## Exercise instructions
To complete this task, print all the data below exactly but leave out the images.
[Material provided — start]
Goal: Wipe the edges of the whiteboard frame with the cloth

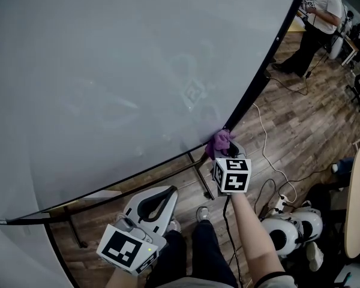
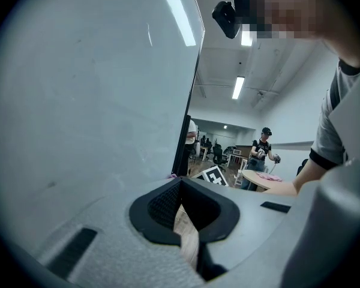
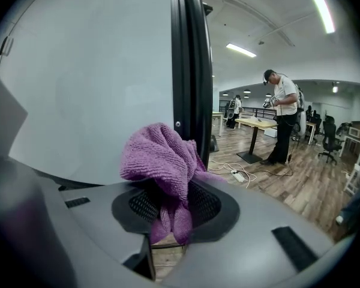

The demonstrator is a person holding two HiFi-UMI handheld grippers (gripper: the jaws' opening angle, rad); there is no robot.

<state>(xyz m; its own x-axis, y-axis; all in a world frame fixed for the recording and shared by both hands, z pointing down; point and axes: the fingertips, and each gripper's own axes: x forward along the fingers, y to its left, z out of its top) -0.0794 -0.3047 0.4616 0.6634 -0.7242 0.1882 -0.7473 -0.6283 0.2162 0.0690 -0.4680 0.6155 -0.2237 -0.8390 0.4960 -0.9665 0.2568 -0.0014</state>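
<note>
Head view: the whiteboard (image 1: 108,71), a smooth pale grey sheet, fills the upper left. Its thin black frame (image 1: 249,98) runs down from the upper right to a corner at lower centre. The right gripper (image 1: 227,155) holds a purple cloth (image 1: 221,140) against that bottom corner of the frame (wiping looks under way at the corner itself). The left gripper (image 1: 159,195) hangs low at lower left, well apart from the board and taking no part. Wood-plank floor (image 1: 300,119) with loose cables lies beyond. Left gripper view: the black ribbed pads are drawn together with nothing between them, only a sliver of floor showing below. The board's glossy face fills the left. Right gripper view: the jaws are clamped on the cloth, a looped terry weave bunched into a soft lump, its top fold touching the rounded black frame just beside a small screw. Judgement: the next move calls for keeping the cloth pressed on and sliding it along one frame edge away from the corner, without letting the bunch slip onto the board face.
</note>
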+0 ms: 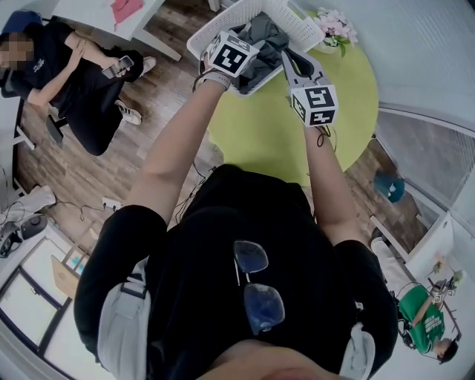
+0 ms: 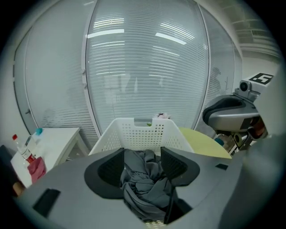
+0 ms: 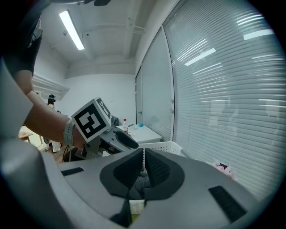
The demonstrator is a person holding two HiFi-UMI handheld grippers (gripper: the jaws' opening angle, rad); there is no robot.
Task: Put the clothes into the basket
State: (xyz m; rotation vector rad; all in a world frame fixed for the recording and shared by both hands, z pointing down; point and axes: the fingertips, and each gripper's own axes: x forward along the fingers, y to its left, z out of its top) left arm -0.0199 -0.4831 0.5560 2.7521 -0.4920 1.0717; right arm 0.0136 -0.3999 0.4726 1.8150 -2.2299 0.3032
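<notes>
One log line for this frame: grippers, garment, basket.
left gripper: shut on grey garment | position: over white basket | right gripper: shut, empty | release: not yet

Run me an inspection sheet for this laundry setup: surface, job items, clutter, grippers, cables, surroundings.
Surface: round green table, bare on the near side.
Job's things: white basket on the table's far side; grey garment, bunched, at the basket.
Clutter: pink flowers beside the basket.
Grippers: left gripper closed on the grey garment; right gripper has its jaws together, empty, just short of the basket.
Cables: thin cables on the wooden floor.
Surroundings: seated person; person in green; white side table; glass wall with blinds.
</notes>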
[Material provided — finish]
## Response to the task
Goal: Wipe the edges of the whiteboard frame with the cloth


The demonstrator is a person holding two HiFi-UMI handheld grippers (gripper: the jaws' opening angle, rad); there is no robot.

<state>(xyz m; its own x-axis, y-axis; all in a world frame fixed for the recording and shared by both hands, z pointing down; point and axes: the fingertips, and each gripper's own axes: x forward along the fingers, y to its left, z out of its top) -0.0794 -0.3047 0.4616 0.6634 -0.7242 0.1882 -0.7473 -0.6283 0.2162 0.0690 -0.4680 0.6155 -0.2237 -0.8390 0.4960 -0.9665 0.2568 -0.0014</state>
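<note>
Head view: the whiteboard (image 1: 108,71), a smooth pale grey sheet, fills the upper left. Its thin black frame (image 1: 249,98) runs down from the upper right to a corner at lower centre. The right gripper (image 1: 227,155) holds a purple cloth (image 1: 221,140) against that bottom corner of the frame (wiping looks under way at the corner itself). The left gripper (image 1: 159,195) hangs low at lower left, well apart from the board and taking no part. Wood-plank floor (image 1: 300,119) with loose cables lies beyond. Left gripper view: the black ribbed pads are drawn together with nothing between them, only a sliver of floor showing below. The board's glossy face fills the left. Right gripper view: the jaws are clamped on the cloth, a looped terry weave bunched into a soft lump, its top fold touching the rounded black frame just beside a small screw. Judgement: the next move calls for keeping the cloth pressed on and sliding it along one frame edge away from the corner, without letting the bunch slip onto the board face.
</note>
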+0 ms: 
+0 ms: 
+0 ms: 
The demonstrator is a person holding two HiFi-UMI handheld grippers (gripper: the jaws' opening angle, rad); there is no robot.
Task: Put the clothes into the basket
State: (xyz m; rotation vector rad; all in a world frame fixed for the recording and shared by both hands, z pointing down; point and axes: the fingertips, and each gripper's own axes: x forward along the fingers, y to its left, z out of its top) left arm -0.0199 -0.4831 0.5560 2.7521 -0.4920 1.0717; right arm 0.0136 -0.3999 0.4726 1.8150 -2.2299 0.3032
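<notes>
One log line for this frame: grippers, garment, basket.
left gripper: shut on grey garment | position: over white basket | right gripper: shut, empty | release: not yet

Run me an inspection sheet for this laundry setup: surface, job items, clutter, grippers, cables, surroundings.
Surface: round green table, bare on the near side.
Job's things: white basket on the table's far side; grey garment, bunched, at the basket.
Clutter: pink flowers beside the basket.
Grippers: left gripper closed on the grey garment; right gripper has its jaws together, empty, just short of the basket.
Cables: thin cables on the wooden floor.
Surroundings: seated person; person in green; white side table; glass wall with blinds.
</notes>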

Now the exercise is finished.